[WHAT YOU SHOULD DO]: Count every line in the following entries where the word "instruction" appears. Give the count alone.

[DATA PROVIDED]:
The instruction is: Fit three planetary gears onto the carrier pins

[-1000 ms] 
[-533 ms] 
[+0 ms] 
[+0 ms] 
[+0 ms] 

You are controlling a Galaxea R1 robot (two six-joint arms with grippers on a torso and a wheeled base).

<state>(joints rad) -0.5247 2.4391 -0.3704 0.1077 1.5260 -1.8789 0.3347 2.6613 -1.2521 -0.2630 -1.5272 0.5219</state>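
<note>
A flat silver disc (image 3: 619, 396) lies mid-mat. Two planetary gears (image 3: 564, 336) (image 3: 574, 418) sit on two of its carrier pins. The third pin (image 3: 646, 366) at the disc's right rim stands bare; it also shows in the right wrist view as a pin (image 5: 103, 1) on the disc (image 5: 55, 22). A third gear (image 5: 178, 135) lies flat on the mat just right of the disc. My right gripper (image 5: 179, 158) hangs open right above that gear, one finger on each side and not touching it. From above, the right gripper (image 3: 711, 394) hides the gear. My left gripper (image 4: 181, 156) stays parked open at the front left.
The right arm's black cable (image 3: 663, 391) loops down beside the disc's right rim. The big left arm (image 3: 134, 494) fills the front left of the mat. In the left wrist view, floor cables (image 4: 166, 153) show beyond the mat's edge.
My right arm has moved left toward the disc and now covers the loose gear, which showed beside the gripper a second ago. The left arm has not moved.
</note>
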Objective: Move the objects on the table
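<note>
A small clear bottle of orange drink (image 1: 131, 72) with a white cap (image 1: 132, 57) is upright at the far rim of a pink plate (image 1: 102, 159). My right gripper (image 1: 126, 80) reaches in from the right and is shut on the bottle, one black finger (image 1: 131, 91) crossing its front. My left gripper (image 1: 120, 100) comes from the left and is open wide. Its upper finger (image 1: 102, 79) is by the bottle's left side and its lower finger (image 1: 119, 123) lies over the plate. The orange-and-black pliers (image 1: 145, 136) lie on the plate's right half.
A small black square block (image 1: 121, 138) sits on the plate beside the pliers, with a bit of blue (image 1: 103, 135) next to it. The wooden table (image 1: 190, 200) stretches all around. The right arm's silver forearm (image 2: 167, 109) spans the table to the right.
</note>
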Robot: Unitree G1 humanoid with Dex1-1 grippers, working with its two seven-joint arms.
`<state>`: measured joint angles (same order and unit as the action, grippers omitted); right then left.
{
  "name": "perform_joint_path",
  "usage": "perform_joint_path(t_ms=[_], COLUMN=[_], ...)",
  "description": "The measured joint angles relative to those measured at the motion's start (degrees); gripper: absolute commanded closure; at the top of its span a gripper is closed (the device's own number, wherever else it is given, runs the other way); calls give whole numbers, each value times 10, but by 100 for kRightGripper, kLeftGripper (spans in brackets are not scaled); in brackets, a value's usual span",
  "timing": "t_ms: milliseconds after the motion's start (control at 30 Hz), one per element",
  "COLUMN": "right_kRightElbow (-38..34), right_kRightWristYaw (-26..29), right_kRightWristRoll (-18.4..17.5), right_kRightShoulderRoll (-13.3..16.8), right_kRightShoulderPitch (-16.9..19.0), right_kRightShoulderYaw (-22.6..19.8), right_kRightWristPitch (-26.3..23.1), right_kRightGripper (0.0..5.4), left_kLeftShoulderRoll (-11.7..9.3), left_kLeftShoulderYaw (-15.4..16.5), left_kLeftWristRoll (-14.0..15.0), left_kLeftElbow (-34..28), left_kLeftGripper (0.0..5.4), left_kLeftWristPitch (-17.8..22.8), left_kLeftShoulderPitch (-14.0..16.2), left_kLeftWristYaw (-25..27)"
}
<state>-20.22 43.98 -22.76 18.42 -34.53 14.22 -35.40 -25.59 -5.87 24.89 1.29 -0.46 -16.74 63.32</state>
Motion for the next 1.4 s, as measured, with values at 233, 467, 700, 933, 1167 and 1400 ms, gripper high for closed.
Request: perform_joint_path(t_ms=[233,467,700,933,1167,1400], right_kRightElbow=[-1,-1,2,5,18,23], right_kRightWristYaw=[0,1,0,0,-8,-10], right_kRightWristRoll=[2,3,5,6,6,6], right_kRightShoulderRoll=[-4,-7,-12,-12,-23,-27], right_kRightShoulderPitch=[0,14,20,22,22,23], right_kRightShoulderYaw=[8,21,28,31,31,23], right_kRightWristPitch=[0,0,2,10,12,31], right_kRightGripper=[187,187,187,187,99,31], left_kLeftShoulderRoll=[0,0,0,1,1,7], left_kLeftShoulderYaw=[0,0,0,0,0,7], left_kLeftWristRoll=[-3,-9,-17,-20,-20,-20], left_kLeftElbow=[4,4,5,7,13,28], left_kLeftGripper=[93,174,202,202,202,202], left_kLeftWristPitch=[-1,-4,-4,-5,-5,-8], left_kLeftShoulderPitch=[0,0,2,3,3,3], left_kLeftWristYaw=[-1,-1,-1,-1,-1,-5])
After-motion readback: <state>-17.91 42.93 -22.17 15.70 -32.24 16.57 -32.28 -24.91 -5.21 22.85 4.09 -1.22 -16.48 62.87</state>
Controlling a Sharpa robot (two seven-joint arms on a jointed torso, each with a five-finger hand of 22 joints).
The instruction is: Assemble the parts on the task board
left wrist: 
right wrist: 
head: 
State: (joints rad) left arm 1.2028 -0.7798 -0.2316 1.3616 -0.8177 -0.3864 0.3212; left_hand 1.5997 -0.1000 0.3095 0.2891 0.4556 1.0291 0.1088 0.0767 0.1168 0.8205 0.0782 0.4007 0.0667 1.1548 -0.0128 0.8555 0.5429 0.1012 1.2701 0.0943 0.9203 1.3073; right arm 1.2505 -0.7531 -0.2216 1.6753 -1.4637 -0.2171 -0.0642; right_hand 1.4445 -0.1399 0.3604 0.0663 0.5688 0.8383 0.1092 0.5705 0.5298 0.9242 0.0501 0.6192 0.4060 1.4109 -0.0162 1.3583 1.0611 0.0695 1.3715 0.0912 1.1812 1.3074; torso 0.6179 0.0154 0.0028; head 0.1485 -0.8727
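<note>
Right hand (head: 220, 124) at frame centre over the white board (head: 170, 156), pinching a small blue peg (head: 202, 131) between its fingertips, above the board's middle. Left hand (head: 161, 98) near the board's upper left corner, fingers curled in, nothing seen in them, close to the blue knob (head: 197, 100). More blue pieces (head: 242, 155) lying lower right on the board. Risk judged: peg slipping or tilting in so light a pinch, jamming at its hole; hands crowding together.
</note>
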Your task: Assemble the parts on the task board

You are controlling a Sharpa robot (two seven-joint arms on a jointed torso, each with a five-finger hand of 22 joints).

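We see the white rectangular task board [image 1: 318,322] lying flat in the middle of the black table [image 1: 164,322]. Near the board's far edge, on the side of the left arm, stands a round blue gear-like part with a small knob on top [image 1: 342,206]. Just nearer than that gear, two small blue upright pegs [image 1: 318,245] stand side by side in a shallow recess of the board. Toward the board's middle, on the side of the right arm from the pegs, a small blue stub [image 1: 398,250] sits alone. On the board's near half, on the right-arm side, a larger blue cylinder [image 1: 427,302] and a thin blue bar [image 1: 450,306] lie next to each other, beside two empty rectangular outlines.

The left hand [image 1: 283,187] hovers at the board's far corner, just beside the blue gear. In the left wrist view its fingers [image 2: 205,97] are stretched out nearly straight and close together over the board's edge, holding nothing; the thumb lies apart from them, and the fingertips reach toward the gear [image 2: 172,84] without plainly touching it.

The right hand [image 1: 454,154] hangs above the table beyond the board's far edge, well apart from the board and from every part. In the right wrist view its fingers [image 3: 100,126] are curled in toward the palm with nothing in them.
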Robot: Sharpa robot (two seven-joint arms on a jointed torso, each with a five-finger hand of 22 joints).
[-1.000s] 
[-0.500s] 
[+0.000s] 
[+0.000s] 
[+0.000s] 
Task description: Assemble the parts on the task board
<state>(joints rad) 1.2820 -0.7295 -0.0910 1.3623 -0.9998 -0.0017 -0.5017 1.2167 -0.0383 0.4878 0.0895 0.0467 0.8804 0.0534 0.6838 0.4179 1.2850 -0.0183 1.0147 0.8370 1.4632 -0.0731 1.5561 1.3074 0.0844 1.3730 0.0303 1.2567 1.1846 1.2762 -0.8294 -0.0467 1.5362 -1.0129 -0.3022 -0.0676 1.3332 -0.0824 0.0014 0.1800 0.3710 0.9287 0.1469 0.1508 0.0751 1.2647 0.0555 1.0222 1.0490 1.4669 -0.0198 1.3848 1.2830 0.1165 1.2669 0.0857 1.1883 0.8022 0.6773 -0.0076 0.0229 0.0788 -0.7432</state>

[SOLUTION]: 2